> [Exercise goal] Each line below should be repeated exactly as written, with no pictures carried over.

─── The data

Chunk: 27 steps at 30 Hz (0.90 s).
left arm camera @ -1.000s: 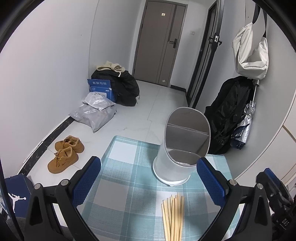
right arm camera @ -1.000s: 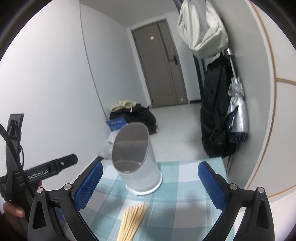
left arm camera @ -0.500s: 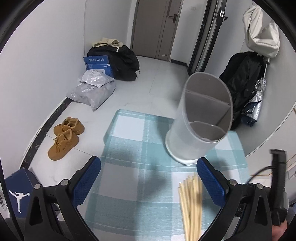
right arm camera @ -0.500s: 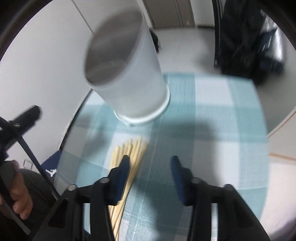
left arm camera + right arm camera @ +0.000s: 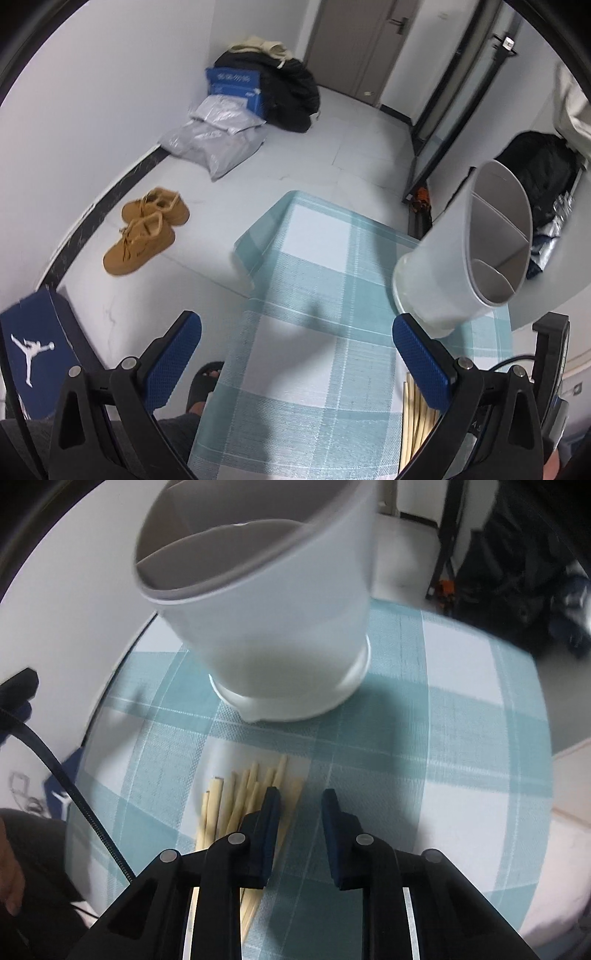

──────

> [Solved exercise]
Chunk: 27 steps at 30 Hz (0.90 s).
left arm camera @ -1.000s: 
right arm camera @ -1.000s: 
left arm camera @ -0.500s: 
right arm camera @ -0.500s: 
left arm camera + right arm camera @ +0.000s: 

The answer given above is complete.